You might ask for a consultation with a medical oncologist who is
more familiar with the effects of ADT and can give you better
advice on how to combat the side effects.  Unfortunately, many
surgeons and radiation oncologists have relatively little
understanding of the biology of hormone therapy.  It's just not
their specialty.

Hot flushes and joint pain can be treated with at least some
success and sometimes with complete success.  Loss of libido is
tougher, but I found, to my great surprise, that I was able to
engage in and enjoy sex while on Lupron - I just needed to work
(much, much) harder to get started.

It might be a good idea for one of your doctors to be monitoring
your testosterone level from time to time to be sure that the
Lupron is doing what he thinks it's doing.  Some patients, for
example Steve Kramer, have reported that their T levels were
above the recommended level for ADT even though they were on
Lupron.

It might also be a good idea to monitor other blood values.  In
my own case, my doctors found seriously elevated liver enzymes
indicating dangerous conditions in the liver.  They finally
concluded (after ruling out everything else that they could) that
it was due to the Lupron.  When I stopped the Lupron, the problem
went away.

> Just asking for opinions and not medical advice.

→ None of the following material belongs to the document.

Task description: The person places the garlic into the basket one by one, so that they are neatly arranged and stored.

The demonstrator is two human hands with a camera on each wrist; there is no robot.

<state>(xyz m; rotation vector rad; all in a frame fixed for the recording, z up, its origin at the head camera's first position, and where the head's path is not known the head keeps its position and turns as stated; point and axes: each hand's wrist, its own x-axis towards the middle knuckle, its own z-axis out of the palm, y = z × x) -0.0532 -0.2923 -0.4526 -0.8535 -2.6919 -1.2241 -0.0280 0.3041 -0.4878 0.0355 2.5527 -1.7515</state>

I'd like to go to the
> Dr.
> this time fully armed.
> Thanks,

Best of luck to you.

   Alan
Alan Meyer - 26 Dec 2007 00:48 GMT
> ...
> You might ask for a consultation with a medical oncologist who is
[quoted text clipped - 3 lines]
> understanding of the biology of hormone therapy.  It's just not
> their specialty.

Oops.

I see that you are seeing a med onc, not a surgeon or rad onc.
I'm not sure from your posting whether he's the guy that didn't
know about joint pain from Lupron or not.

Just to be sure, you might get a copy of the Lupron "label" from
the TAP or another website and bring it in with you.